Huh, you're right. Form Pokémon can have messed-up sprites in the game code that are not actually used in the game; looks like Shaymin is one of them (I didn't notice it when I was getting all the sprites).

That also brings up the question of whether the frame 2 Giratina Another Forme I have is the right one. >< Anybody who has played Platinum, does the second frame of Giratina's animation in Another Forme have wings like the D/P Giratina or wings the same as the ones in the first frame?


----------



## Minish (Oct 13, 2008)

=D *hasn't seen any Platinum sprites at all yet*

Testie:


----------



## Scout (Oct 13, 2008)

I like Platinum sprites, I try my best to not to look at them. Holding that excitement off until I play the game. 

Skymin!

Rotom!!

I won a Porygon-Z ^_^


----------



## Lady Grimdour (Oct 13, 2008)

Wait, so only the 4th Gen got new sprites or...?


----------



## Butterfree (Oct 13, 2008)

Mostly only the 210 Pokémon in the Platinum Sinnoh Pokédex, but also some others.


----------



## Not Meowth (Oct 13, 2008)

...neither of them look that different. How come hardly any of my faves get a makeover? T^T Still, Lucario looks cool.


----------



## Coloursfall (Oct 13, 2008)

hm...


----------



## Amazing Sparkz (Oct 13, 2008)

Awsomeness!!! Yay!

 Grr... Me like this~


----------



## Not Meowth (Oct 13, 2008)

Amazing Sparkz said:


> Awsomeness!!! Yay!


I'm pretty sure that's Jolteon's D/P sprite. The one in the animation which you don't see in battle.


----------



## kunikida. (Oct 13, 2008)

Get out the way, because Houndoom shall get you if you don't!
 Not much of a difference here...
 Eevee army!


----------



## Not Meowth (Oct 13, 2008)

Oh my _god_, Leafeon looks cuter than _ever_ <333333333


----------



## Murkrow (Oct 13, 2008)

*is still in awe of Eevee's crazy ears*


----------



## Butterfree (Oct 13, 2008)

Mike the Foxhog said:


> I'm pretty sure that's Jolteon's D/P sprite. The one in the animation which you don't see in battle.

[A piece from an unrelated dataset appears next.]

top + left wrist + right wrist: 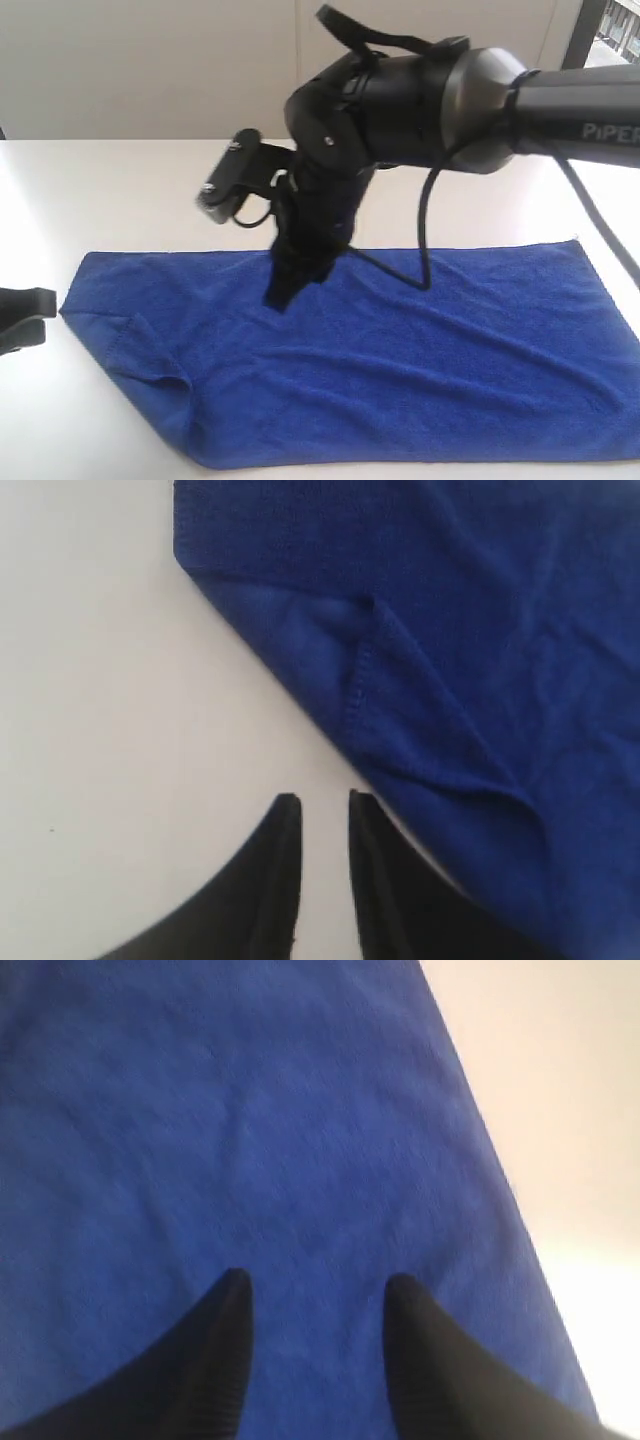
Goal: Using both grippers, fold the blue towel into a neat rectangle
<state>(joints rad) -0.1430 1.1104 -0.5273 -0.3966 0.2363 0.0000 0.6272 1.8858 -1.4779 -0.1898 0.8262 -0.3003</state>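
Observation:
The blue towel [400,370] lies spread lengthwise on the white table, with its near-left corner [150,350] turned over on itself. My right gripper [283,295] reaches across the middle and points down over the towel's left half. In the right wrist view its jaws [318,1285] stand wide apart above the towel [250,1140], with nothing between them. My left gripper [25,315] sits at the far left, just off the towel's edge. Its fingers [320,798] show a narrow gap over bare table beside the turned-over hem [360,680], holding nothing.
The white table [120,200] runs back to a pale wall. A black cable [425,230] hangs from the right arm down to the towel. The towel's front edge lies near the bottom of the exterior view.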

Many of the Platinum sprites look similar to the D/P frame 2 sprites. And many of the Platinum frame 2 sprites look similar to the D/P frame 1 sprites.


----------



## Rayquaza (Oct 13, 2008)

ultraviolet said:


>


He looks like he's saying: "Come on! Let's PARTY!"
Either that or he wants a hug....


----------



## Thanks for All the Fish (Oct 14, 2008)

No hug for you!


----------



## Cyndaquil (Oct 14, 2008)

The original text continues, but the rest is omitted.